The listing must be copied out in full and exactly; no images go with it.

== Dataset extract ==
# # # # # # #
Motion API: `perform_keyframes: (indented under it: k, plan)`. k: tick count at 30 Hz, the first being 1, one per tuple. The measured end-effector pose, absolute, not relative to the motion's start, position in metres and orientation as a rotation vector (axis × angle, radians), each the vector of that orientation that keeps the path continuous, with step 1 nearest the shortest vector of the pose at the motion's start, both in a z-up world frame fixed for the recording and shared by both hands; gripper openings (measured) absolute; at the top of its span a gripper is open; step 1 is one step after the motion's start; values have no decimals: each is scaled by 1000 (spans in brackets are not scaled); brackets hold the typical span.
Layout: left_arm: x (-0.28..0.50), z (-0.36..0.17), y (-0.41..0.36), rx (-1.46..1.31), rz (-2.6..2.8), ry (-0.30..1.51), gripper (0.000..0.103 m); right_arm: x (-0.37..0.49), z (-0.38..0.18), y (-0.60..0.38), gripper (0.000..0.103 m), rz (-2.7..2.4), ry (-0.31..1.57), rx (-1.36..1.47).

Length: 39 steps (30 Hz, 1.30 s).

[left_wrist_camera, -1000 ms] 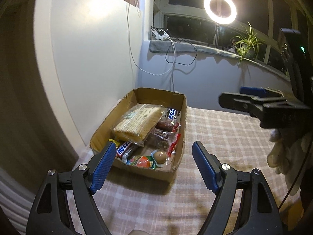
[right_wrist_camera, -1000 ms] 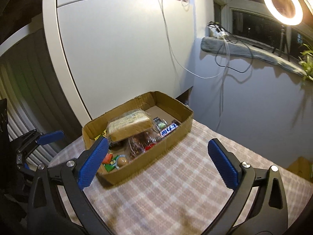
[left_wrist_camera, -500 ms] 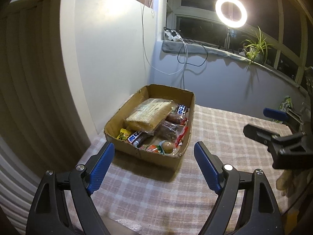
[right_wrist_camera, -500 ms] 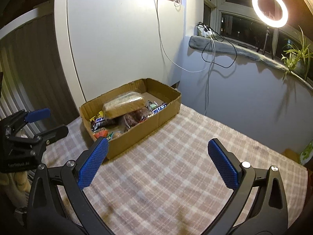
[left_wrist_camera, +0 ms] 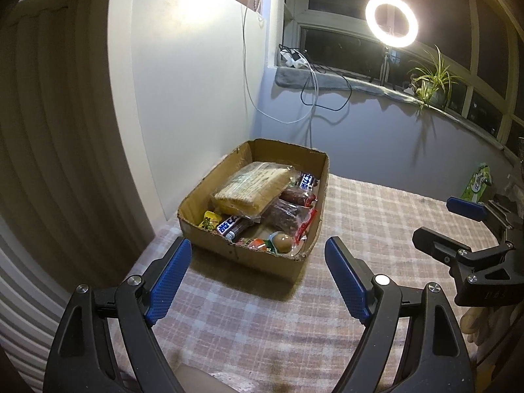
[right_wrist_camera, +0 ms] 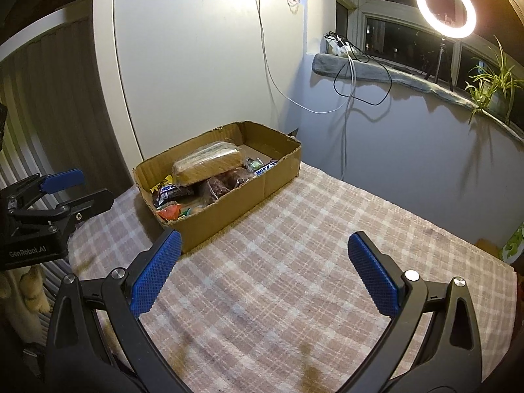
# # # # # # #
== Your response ==
Motion API: `perform_keyframes: (indented under it: k, plan)`. k: tick count at 30 Hz, the first being 1, one per tuple. The measured end-effector pose, absolute, not relative to the motion's start, position in metres and orientation as a rotation vector (axis × angle, radians), each the vector of that orientation that keeps the path continuous, with step 1 nearest the shortest vector of the pose at the motion's start, both in a z-up world frame fixed for the recording and shared by both hands; gripper openings (measured) absolute; at the top of its span a gripper is open; step 1 is one step after the motion's start; values have no decimals: each is scaled by 1000 (spans in brackets are not scaled); brackets hold the typical span.
Layout: left_arm: x (-0.28..0.50), z (-0.36..0.17), y (-0.41..0.36), rx (-1.46..1.31), rz (-2.6..2.8), ry (-0.30..1.51), gripper (0.000..0.103 m); right_arm: x (-0.37..0.49), z (-0.38..0.18), y (-0.60..0.38), gripper (0.000..0.103 m), rz (-2.7..2.4), ry (-0.31..1.57), rx (-1.36..1.47).

Length: 39 steps (30 Hz, 1.30 s).

[left_wrist_camera, -1000 ms] 
[right_wrist_camera, -1000 ms] 
[left_wrist_camera, -500 ms] 
[right_wrist_camera, -500 ms] 
[left_wrist_camera, +0 ms] 
[right_wrist_camera, +0 ms] 

Nothing more is needed for this exercise.